Monday 18 July 2011

Escape

The door slams shut as Ewan's mum leaves the house.

It takes him a few minutes to process the noise she made, the aggression with which she has closed the door.  For a brief moment he wonders if she was crying when she went.  He would never know, he hadn't looked her in the eye as she said goodbye, he couldn't look anyone in the eye at the moment, he was too frightened at seeing people's reaction to him, to it, the awful thing that had happened.

Left on his own, he unpacks his things, checking he has everything he will need.  He gets down on his knees in the living room  amongst his belongings and re-arranges, re-folds socks, makes sure his pills are there, wondering if he will need to use his Swiss army knife - after much thought, his hand hovering over the opening to his backpack - he shoves it down into the bottom of the bag, just in case.

Packing complete, he walks through every room in the flat, checking there is nothing of importance left behind.  In the bedroom he looks out of the window onto the communal garden and wonders, if he jumped, if the grass below would cushion his fall from the second floor or if he would die.  He decides that he would probably die and that it would hurt.

Ewan is imagining the feeling of the wind rushing past his face as he throws himself towards the earth when his mother returns laden with carrier bags.  He takes charge of what she is carrying and dumps the shopping on the kitchen floor.

"Mum, this isn't all for me is it?

"Well, I don't want you to go hungry.  Plus, the cupboards were looking bare.  She obviously wasn't keeping a good job of looking after you."

A sharp look crosses from Ewan to his mum.  She doesn't register it.

"When you're gone, do you want me to get rid of the rest of her things?"

"Mum, she's been gone a week, it's too soon."

For a few moments nothing is said, Ewan's mum busies herself by putting things in cupboards.  Once there is nothing left to be put away she breaks the silence.

"Will you be back for the funeral?"

"I don't know...  I don't think so...  I'm not sure."

"You'll regret not going."

------

The car is filled with its familiar fragrance, a mixture of the air freshener she'd bought to get rid of the odour of his football kit and her perfume.  He breathes it in, it is both comforting and nauseating.

Ewan focuses on the road as he moves further out of the city, the landscape is unfamiliar, less memories are attached to it, less things remind him of her.

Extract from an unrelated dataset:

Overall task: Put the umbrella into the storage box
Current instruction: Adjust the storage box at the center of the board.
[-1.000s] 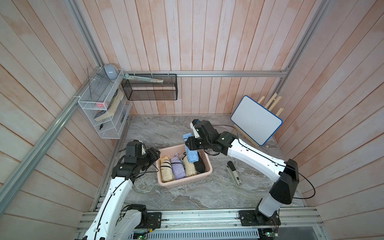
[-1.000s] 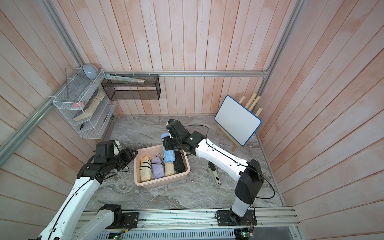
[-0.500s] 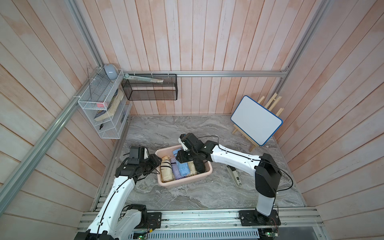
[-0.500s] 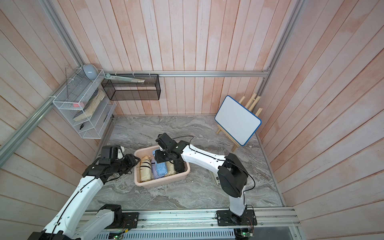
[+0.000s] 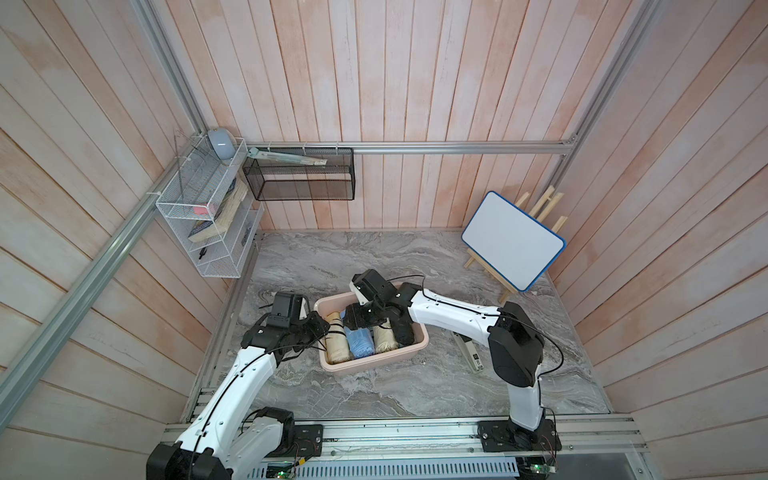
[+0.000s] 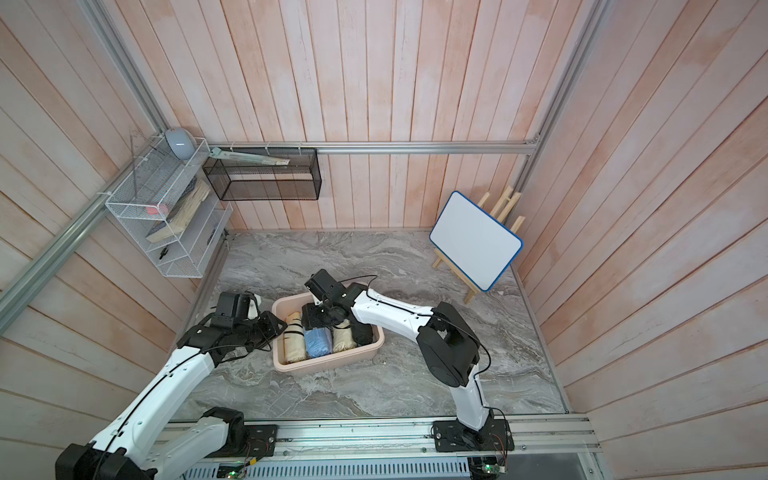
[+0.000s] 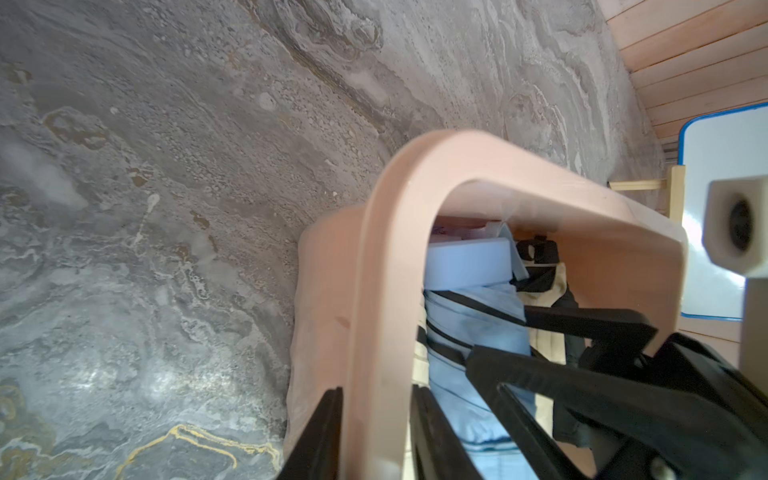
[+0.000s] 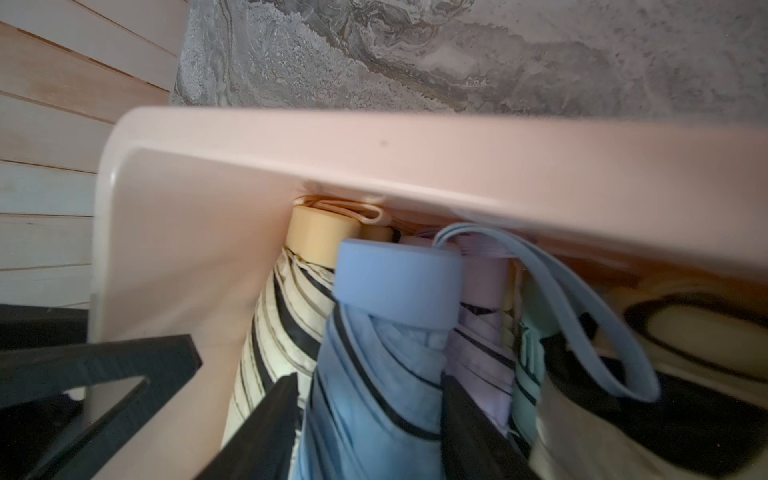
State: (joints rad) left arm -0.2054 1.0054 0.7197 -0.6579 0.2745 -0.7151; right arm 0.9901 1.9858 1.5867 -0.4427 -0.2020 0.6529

There is no particular plan of where to go,  he is just hoping somewhere will seem right.  Eventually he does, a secluded spot with a view of green rolling hills and a clear blue lake.  It looks like a postcard, like an illustration in a book, like a fantasy, like something that can't possibly exist when all his thoughts are wretched.

The tent is taken from the car boot, he sticks the poles into the ground, concentrating on building a steady structure.  The irony is not lost on him that he is constructing a safe structure to protect him from the elements in the countryside while his real-life back in the city had fallen apart.

The tent is built and Ewan sits inside it, alone.

After a while, emptiness presents itself, his stomach rumbles in hunger.  Rooting  around in the tent through the packets and tins his mother bought a few hours ago, he eventually finds something that takes his fancy.  The tranquillity is punctured as Ewan noisily crunches and chews an entire packet of ready salted crisps.

There is nothing else to do but sit and look at the view.  He isn't sure how long he sits there.

The bottle of whisky Ewan bought before he got on the motorway sits in the corner of the tent, next to the pills he'd stashed at the bottom of his bag.   If he took the lot and drank the bottle he'd be able to join her.  The beauty of the scenery would be a nice juxtaposition to his untimely death.

It starts to rain, he gets inside the tent and listens to the pitter patter of the raindrops against the tent.  They pepper the canvas with polka dots, of where the rain has landed.  The noise transforms him to their bedroom, listening to the rain bouncing off the window, rattling on the roof while they were snuggled in bed together.  Ewan struggles to get into his sleeping bag to keep warm.

The first thing Ewan knows about having slept, is when he wakes up to the sun brightening the inside of his tent.  It was the first time he'd had a full night's sleep since the phone call with the news.  The sleep was what he had needed, he feels refreshed, healed.

He had been anxious that she would haunt his dreams, but she hadn't.  Ewan was pleased she had not visited, had not found him here, he had escaped.